(Input data)
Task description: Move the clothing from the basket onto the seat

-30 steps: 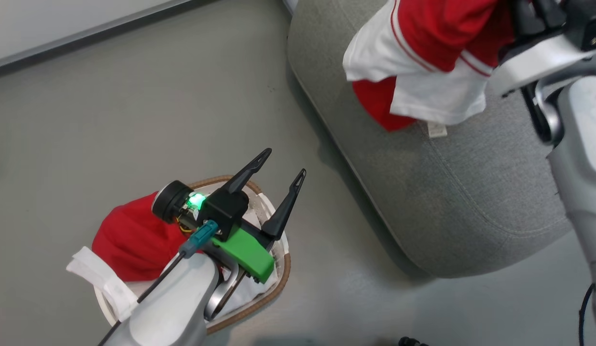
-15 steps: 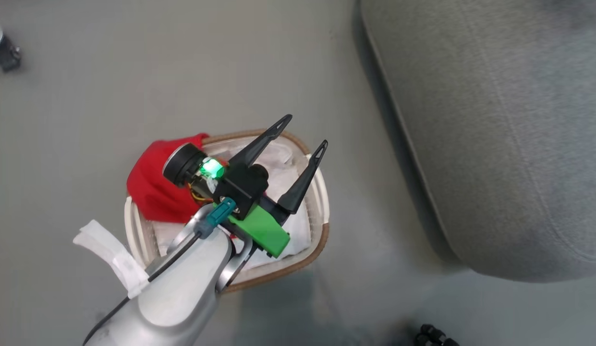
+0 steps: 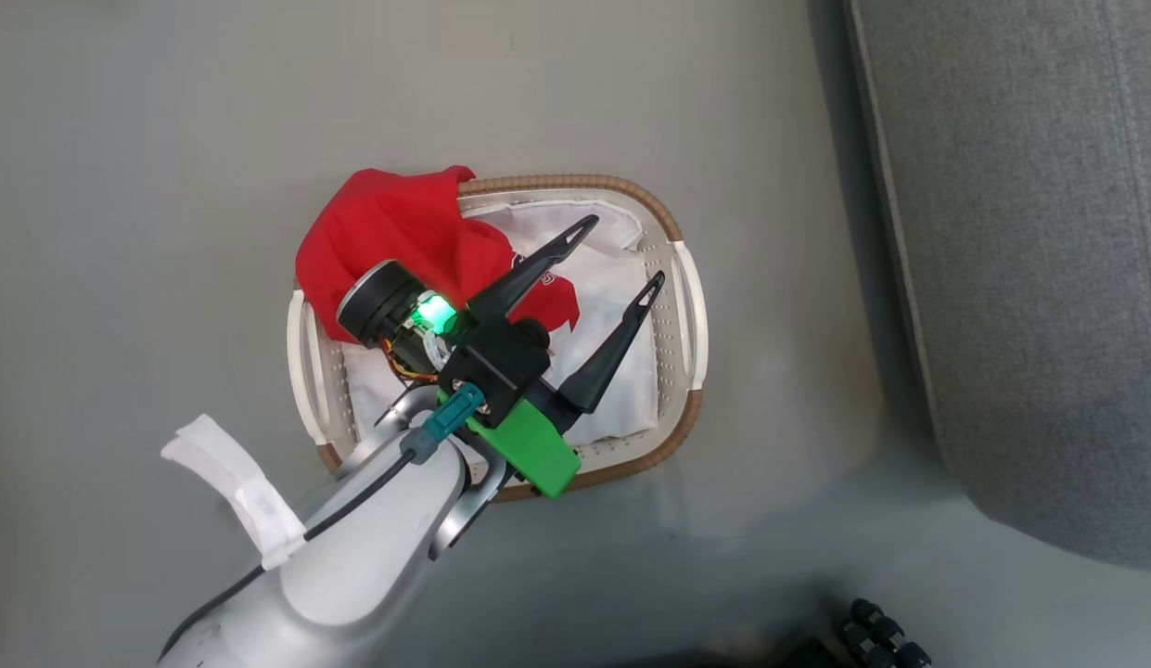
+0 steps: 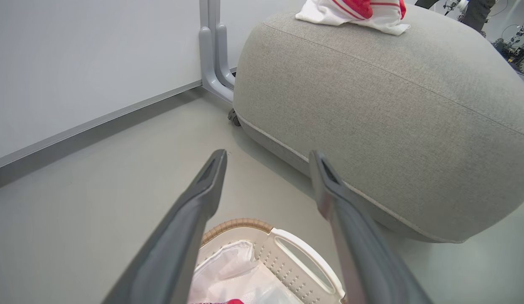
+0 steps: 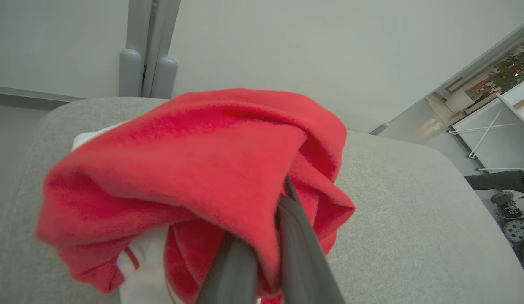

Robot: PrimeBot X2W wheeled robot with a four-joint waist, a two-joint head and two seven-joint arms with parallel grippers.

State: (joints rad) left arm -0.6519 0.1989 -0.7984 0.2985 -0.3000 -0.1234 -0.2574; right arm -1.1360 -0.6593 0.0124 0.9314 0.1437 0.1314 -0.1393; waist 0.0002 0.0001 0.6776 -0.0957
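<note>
- We judge the task about half done. The right gripper (image 5: 283, 202) has its fingers pressed together, pinching the first garment (image 5: 194, 169), a bunch of red cloth with a white panel, over the top of the seat (image 5: 414, 202). In the left wrist view this garment sits at the seat's 12 o'clock edge and appears to rest on it.
- The second garment (image 3: 390, 232) lies in the basket (image 3: 691, 288), heaped at its 10 o'clock side and spilling over the brown rim there. The rest of the basket shows the white liner (image 3: 612, 325).
- The left gripper (image 3: 623, 249) hangs above the basket with its fingers spread wide and nothing between them, pointing towards 1 o'clock in the head view.
- Next, we think, the right fingers should part so that their garment stays on the seat. The left gripper should tip down and swing towards 10 o'clock to take the red heap.
- The seat stands at the basket's 3 o'clock, apart from it, with bare floor (image 3: 167, 139) between, so nothing blocks that path.
- The likely snags are pinching liner along with cloth, or the light basket lifting with the pull.
- Small dark things (image 3: 876, 631) lie at 5 o'clock on the floor. We cannot tell what they are.
</note>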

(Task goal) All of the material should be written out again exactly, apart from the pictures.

(Reply to the exercise)
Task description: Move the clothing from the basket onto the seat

-30 steps: 
-15 steps: 
+0 steps: 
+0 steps: 
+0 steps: 

Robot: PrimeBot X2W wheeled robot with a four-joint waist, a two-joint head and two seven-joint arms with parallel grippers.

State: (joints rad) left arm -0.6519 0.1989 -0.7984 0.2985 -0.3000 -0.1234 -0.2574; right arm -1.1360 -0.6593 0.0124 0.9314 0.1437 0.1314 -0.1393; waist 0.0002 0.0001 0.6776 -0.0957
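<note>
- We judge the task about half done. The right gripper (image 5: 283, 202) has its fingers pressed together, pinching the first garment (image 5: 194, 169), a bunch of red cloth with a white panel, over the top of the seat (image 5: 414, 202). In the left wrist view this garment sits at the seat's 12 o'clock edge and appears to rest on it.
- The second garment (image 3: 390, 232) lies in the basket (image 3: 691, 288), heaped at its 10 o'clock side and spilling over the brown rim there. The rest of the basket shows the white liner (image 3: 612, 325).
- The left gripper (image 3: 623, 249) hangs above the basket with its fingers spread wide and nothing between them, pointing towards 1 o'clock in the head view.
- Next, we think, the right fingers should part so that their garment stays on the seat. The left gripper should tip down and swing towards 10 o'clock to take the red heap.
- The seat stands at the basket's 3 o'clock, apart from it, with bare floor (image 3: 167, 139) between, so nothing blocks that path.
- The likely snags are pinching liner along with cloth, or the light basket lifting with the pull.
- Small dark things (image 3: 876, 631) lie at 5 o'clock on the floor. We cannot tell what they are.
</note>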

For this exercise, the work is now complete.